◆ WORK ORDER ◆
Every line below needs to be reproduced exactly.

◆ PROVIDED MATERIAL ◆
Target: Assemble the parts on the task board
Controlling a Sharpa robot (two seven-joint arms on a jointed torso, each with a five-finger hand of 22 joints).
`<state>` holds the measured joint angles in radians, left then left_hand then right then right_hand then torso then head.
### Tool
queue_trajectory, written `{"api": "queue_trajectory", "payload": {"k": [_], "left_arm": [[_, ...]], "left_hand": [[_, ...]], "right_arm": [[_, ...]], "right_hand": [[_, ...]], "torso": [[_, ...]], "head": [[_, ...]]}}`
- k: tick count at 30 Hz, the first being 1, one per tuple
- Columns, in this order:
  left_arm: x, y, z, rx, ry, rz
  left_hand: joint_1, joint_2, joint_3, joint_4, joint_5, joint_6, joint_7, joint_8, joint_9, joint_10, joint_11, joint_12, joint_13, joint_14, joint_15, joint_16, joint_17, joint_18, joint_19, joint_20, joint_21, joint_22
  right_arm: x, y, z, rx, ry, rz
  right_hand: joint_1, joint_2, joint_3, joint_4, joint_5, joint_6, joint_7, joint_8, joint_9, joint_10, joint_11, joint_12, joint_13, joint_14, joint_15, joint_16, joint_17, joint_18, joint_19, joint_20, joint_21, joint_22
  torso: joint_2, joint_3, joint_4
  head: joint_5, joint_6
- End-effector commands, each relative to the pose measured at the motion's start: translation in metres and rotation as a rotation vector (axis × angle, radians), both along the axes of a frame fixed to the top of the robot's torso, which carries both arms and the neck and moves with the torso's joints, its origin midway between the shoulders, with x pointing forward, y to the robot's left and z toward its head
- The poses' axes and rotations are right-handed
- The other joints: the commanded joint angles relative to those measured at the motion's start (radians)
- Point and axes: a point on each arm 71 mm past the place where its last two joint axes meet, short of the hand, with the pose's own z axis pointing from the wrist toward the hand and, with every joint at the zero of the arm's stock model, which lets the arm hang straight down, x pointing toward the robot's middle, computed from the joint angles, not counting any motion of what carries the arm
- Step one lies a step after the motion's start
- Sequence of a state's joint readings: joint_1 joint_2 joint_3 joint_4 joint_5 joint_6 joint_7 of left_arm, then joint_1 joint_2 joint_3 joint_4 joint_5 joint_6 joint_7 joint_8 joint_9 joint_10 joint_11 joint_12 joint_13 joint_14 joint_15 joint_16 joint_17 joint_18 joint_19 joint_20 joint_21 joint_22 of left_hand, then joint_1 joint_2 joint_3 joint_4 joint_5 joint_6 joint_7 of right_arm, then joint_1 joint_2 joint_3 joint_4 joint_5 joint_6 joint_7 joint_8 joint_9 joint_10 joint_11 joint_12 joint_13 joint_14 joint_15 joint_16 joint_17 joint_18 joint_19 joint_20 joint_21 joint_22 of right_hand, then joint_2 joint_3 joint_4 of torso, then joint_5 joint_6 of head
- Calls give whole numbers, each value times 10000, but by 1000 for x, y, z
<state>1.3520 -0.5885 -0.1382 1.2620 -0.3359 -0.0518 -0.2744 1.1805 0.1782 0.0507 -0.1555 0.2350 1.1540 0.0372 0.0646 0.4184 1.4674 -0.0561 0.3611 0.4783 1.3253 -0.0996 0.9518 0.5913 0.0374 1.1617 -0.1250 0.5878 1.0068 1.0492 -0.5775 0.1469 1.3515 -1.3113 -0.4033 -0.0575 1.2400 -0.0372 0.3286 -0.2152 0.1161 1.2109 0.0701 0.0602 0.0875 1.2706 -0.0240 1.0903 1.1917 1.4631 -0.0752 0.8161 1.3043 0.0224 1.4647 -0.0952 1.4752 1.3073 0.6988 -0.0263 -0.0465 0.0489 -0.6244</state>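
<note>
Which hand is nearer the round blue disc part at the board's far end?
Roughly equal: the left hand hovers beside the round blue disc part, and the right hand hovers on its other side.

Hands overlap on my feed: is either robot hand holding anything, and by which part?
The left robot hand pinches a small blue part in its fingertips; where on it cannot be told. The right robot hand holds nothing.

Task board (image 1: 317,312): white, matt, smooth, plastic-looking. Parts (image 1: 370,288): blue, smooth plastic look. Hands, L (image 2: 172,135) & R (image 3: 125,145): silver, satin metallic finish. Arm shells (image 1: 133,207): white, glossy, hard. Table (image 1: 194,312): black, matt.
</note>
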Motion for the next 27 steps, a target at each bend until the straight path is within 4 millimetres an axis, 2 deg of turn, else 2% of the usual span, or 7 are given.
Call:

◆ ANSWER SPACE ◆
Target: Assemble the parts on the task board
Controlling a Sharpa robot (two seven-joint arms on a jointed torso, each with a five-finger hand of 22 joints).
`<state>` holds the measured joint angles in radians, left then left_hand then right then right_hand then torso then head.
### Tool
queue_trajectory, written `{"api": "queue_trajectory", "payload": {"k": [_], "left_arm": [[_, ...]], "left_hand": [[_, ...]], "right_arm": [[_, ...]], "right_hand": [[_, ...]], "torso": [[_, ...]], "head": [[_, ...]]}}`
- k: tick count at 30 Hz, the first being 1, one per tuple
- Columns, in this order:
  left_arm: x, y, z, rx, ry, rz
  left_hand: joint_1, joint_2, joint_3, joint_4, joint_5, joint_6, joint_7, joint_8, joint_9, joint_10, joint_11, joint_12, joint_13, joint_14, joint_15, joint_16, joint_17, joint_18, joint_19, joint_20, joint_21, joint_22
  right_arm: x, y, z, rx, ry, rz
  right_hand: joint_1, joint_2, joint_3, joint_4, joint_5, joint_6, joint_7, joint_8, joint_9, joint_10, joint_11, joint_12, joint_13, joint_14, joint_15, joint_16, joint_17, joint_18, joint_19, joint_20, joint_21, joint_22
  torso: joint_2, joint_3, joint_4
  head: joint_5, joint_6
- End-effector commands, each relative to the pose measured at the motion's start: translation in metres and rotation as a rotation vector (axis × angle, radians), both along the axes of a frame fixed to the top of the robot's torso, which carries both arms and the neck and moves with the torso's joints, its origin midway between the shoulders, with x pointing forward, y to the robot's left and z toward its head
- The poses' axes and rotations are right-handed
- The other joints: the commanded joint angles relative to those measured at the motion's start (radians)
- Point and axes: a point on each arm 71 mm past the place where its last two joint axes meet, short of the hand, with the pose's own z axis pointing from the wrist toward the hand and, with every joint at the zero of the arm's stock model, which lets the arm hang straight down, x pointing toward the robot's middle, computed from the joint angles, not counting any motion of what carries the arm
- Step one lies a step after the motion's start
- Sequence of a state's joint readings: joint_1 joint_2 joint_3 joint_4 joint_5 joint_6 joint_7 of left_arm, then joint_1 joint_2 joint_3 joint_4 joint_5 joint_6 joint_7 joint_8 joint_9 joint_10 joint_11 joint_12 joint_13 joint_14 joint_15 joint_16 joint_17 joint_18 joint_19 joint_20 joint_21 joint_22 of left_hand, then joint_1 joint_2 joint_3 joint_4 joint_5 joint_6 joint_7 of right_arm, then joint_1 joint_2 joint_3 joint_4 joint_5 joint_6 joint_7 joint_8 joint_9 joint_10 joint_11 joint_12 joint_13 joint_14 joint_15 joint_16 joint_17 joint_18 joint_19 joint_20 joint_21 joint_22 of right_hand, then joint_2 joint_3 joint_4 of torso, then joint_5 joint_6 of head
- Calls give whole numbers, each value times 10000, but by 1000 for x, y, z
<state>1.3520 -0.5885 -0.1382 1.2620 -0.3359 -0.0518 -0.2744 1.1805 0.1782 0.0507 -0.1555 0.2350 1.1540 0.0372 0.0646 0.4184 1.4674 -0.0561 0.3611 0.4783 1.3253 -0.0996 0.9518 0.5913 0.0374 1.1617 -0.1250 0.5878 1.0068 1.0492 -0.5775 0.1469 1.3515 -1.3113 -0.4033 -0.0575 1.2400 -0.0372 0.3286 -0.2152 0.1161 1.2109 0.0701 0.0602 0.0875 1.2706 -0.0240 1.0903 1.1917 1.4631 -0.0752 0.8161 1.3043 0.0224 1.4647 -0.0952 1.4752 1.3073 0.6988 -0.0263 -0.0465 0.0489 -0.6244</state>
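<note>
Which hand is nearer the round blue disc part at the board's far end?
Roughly equal: the left hand hovers beside the round blue disc part, and the right hand hovers on its other side.

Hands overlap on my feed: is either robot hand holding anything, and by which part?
The left robot hand pinches a small blue part in its fingertips; where on it cannot be told. The right robot hand holds nothing.

Task board (image 1: 317,312): white, matt, smooth, plastic-looking. Parts (image 1: 370,288): blue, smooth plastic look. Hands, L (image 2: 172,135) & R (image 3: 125,145): silver, satin metallic finish. Arm shells (image 1: 133,207): white, glossy, hard. Table (image 1: 194,312): black, matt.
</note>
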Motion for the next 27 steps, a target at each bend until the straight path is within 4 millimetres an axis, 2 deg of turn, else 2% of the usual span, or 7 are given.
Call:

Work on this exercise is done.